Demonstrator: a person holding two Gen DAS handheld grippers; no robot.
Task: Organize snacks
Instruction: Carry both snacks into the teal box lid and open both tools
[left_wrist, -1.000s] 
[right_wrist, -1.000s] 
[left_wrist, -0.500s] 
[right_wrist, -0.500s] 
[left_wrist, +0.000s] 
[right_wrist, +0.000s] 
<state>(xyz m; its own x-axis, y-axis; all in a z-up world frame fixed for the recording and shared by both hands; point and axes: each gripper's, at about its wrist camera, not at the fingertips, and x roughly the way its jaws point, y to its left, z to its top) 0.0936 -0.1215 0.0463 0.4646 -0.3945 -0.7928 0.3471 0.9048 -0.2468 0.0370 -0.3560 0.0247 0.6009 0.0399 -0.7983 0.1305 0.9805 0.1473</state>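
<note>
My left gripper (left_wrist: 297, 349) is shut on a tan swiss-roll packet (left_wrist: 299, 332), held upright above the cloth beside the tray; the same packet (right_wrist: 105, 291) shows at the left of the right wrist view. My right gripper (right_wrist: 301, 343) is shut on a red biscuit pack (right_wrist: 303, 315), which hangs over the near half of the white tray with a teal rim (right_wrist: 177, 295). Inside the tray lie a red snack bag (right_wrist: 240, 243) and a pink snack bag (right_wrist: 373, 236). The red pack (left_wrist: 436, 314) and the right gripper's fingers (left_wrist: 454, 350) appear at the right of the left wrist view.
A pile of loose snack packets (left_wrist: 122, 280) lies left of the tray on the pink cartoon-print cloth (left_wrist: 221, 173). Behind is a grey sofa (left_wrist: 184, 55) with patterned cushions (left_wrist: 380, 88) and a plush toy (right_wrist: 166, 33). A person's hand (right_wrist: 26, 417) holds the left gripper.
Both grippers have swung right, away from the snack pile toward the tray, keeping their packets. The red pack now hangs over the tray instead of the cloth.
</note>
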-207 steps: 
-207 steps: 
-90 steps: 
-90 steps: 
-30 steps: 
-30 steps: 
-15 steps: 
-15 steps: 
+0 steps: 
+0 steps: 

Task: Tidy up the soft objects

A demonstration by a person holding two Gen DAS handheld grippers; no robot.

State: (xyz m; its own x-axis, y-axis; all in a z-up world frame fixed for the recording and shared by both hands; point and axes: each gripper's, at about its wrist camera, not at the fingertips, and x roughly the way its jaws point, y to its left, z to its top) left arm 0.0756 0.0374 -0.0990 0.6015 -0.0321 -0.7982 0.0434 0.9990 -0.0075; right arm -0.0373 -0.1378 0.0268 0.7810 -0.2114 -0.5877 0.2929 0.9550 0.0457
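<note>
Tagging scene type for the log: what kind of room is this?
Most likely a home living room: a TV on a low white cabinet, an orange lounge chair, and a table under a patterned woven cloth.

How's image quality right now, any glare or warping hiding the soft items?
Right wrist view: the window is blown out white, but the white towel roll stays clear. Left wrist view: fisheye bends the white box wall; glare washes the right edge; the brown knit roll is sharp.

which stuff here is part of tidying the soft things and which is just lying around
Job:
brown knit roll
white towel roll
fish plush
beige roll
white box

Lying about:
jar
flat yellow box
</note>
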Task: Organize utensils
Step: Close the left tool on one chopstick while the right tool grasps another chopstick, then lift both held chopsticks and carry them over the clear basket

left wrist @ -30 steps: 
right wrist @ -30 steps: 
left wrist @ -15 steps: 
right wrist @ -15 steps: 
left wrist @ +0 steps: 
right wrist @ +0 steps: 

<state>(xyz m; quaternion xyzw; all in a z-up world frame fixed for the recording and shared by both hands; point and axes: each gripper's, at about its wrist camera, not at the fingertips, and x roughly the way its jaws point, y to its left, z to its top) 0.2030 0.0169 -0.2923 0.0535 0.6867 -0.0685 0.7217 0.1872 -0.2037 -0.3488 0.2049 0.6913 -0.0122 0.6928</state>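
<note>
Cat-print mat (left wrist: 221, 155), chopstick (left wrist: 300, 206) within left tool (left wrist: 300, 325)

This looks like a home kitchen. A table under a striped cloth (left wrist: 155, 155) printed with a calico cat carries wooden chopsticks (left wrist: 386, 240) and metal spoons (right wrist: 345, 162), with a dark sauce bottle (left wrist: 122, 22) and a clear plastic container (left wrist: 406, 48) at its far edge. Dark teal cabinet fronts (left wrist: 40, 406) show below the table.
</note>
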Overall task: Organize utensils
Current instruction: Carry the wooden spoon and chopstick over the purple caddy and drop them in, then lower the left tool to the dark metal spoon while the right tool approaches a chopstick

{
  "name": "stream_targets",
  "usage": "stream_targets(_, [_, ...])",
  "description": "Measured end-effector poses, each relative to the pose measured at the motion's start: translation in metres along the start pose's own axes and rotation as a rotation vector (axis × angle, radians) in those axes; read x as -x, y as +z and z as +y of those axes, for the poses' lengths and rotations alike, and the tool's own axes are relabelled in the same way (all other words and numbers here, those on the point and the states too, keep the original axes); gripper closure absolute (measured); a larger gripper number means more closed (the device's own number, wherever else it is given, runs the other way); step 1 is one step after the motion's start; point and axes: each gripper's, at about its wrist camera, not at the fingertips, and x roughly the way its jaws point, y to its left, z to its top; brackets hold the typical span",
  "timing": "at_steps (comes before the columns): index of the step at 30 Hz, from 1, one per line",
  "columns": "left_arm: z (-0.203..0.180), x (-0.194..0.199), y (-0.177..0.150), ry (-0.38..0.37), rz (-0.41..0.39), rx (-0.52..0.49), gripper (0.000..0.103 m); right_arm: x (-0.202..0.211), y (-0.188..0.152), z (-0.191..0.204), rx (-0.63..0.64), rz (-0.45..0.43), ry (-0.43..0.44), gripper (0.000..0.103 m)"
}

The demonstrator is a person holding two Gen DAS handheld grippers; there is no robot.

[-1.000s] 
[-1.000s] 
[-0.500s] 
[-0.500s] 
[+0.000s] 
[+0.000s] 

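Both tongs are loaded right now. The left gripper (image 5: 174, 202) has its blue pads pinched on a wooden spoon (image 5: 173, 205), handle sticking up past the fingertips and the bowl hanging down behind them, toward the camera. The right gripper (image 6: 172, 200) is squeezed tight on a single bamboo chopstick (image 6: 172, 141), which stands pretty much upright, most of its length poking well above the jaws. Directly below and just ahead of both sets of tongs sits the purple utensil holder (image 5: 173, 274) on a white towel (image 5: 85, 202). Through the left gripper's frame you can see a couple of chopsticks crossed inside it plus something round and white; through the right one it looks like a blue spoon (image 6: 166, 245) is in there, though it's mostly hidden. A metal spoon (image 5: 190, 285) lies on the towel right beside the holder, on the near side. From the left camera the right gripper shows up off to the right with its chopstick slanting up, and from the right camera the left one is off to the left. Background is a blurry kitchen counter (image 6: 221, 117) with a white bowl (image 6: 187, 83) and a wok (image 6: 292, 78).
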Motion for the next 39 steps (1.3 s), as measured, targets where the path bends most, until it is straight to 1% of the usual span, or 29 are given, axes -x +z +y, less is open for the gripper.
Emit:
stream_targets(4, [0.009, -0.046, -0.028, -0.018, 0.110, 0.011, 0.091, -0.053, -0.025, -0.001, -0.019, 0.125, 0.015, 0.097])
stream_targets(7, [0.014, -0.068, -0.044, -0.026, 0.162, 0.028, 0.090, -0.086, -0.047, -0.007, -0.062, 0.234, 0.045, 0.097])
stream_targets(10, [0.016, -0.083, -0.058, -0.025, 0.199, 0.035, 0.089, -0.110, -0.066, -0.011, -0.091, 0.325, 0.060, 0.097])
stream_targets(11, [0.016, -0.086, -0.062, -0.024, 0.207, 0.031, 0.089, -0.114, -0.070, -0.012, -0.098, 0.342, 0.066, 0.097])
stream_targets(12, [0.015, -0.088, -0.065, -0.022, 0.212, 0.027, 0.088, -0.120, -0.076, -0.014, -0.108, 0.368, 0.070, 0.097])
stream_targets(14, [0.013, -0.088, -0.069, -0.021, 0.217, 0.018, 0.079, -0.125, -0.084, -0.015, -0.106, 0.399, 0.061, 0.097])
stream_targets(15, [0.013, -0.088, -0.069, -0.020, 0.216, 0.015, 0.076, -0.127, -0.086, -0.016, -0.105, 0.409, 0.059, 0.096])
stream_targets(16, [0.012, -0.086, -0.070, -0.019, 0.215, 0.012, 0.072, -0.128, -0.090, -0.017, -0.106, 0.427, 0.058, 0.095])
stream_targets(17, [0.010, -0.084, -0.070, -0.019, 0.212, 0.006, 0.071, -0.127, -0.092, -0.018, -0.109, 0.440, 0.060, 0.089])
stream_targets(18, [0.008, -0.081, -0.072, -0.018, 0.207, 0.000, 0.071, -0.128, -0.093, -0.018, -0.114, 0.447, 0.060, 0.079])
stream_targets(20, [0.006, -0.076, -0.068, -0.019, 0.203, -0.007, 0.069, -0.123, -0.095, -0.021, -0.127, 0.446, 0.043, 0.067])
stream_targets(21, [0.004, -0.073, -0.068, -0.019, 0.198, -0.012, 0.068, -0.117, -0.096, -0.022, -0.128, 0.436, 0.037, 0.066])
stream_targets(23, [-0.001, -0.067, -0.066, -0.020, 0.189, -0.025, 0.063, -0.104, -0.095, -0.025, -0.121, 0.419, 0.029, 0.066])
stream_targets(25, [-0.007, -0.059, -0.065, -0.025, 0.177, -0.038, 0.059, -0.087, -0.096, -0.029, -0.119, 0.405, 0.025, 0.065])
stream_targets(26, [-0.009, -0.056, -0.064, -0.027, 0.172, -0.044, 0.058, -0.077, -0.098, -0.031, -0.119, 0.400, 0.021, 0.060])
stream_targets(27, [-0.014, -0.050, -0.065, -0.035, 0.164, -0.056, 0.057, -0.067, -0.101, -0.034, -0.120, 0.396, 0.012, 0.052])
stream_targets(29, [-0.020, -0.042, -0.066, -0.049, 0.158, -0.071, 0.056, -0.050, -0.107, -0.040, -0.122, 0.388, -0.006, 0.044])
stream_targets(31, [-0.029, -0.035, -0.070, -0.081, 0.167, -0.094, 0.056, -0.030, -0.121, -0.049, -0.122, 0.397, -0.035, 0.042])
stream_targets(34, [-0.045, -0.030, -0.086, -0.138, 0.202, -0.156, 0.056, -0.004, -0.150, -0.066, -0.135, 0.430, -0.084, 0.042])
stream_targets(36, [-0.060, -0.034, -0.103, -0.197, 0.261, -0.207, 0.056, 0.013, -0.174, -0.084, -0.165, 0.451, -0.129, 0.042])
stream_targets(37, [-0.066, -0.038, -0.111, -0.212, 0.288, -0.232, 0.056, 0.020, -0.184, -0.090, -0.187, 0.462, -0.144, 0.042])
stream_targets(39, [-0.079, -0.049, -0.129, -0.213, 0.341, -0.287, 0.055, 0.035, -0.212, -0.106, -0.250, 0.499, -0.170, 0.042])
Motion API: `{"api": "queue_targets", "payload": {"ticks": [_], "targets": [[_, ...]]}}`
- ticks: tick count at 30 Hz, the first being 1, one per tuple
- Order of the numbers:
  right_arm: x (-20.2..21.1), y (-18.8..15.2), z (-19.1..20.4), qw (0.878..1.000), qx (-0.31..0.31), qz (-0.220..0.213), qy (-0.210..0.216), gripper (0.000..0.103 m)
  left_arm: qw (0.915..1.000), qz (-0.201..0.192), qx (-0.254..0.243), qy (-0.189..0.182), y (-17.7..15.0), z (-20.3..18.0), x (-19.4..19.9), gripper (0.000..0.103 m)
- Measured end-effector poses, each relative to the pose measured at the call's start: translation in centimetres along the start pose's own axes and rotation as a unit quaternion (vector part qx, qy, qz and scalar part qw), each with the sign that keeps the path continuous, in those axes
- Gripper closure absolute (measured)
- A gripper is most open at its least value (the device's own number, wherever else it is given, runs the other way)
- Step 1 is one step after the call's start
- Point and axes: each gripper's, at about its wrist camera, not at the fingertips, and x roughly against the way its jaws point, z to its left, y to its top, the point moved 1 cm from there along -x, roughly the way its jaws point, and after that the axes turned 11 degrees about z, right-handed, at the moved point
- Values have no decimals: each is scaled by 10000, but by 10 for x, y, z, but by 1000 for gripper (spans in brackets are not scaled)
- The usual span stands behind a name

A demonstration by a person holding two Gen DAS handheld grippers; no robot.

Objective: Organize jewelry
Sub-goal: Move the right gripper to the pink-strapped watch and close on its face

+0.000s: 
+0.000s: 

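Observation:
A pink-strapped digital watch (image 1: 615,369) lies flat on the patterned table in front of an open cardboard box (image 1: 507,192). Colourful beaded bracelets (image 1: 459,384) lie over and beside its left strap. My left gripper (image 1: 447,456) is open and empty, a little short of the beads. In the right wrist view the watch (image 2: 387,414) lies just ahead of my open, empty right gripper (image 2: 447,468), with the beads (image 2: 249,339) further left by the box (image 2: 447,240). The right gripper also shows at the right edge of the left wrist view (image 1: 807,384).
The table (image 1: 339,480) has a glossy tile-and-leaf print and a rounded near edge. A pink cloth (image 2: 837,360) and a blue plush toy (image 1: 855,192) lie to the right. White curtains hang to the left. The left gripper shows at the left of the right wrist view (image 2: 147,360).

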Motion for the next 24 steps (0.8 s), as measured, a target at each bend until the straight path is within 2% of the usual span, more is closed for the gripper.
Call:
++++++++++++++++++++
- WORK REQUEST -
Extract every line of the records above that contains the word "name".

- RESULT BELOW -
  "name": "stream_targets",
- The usual span stands behind a name

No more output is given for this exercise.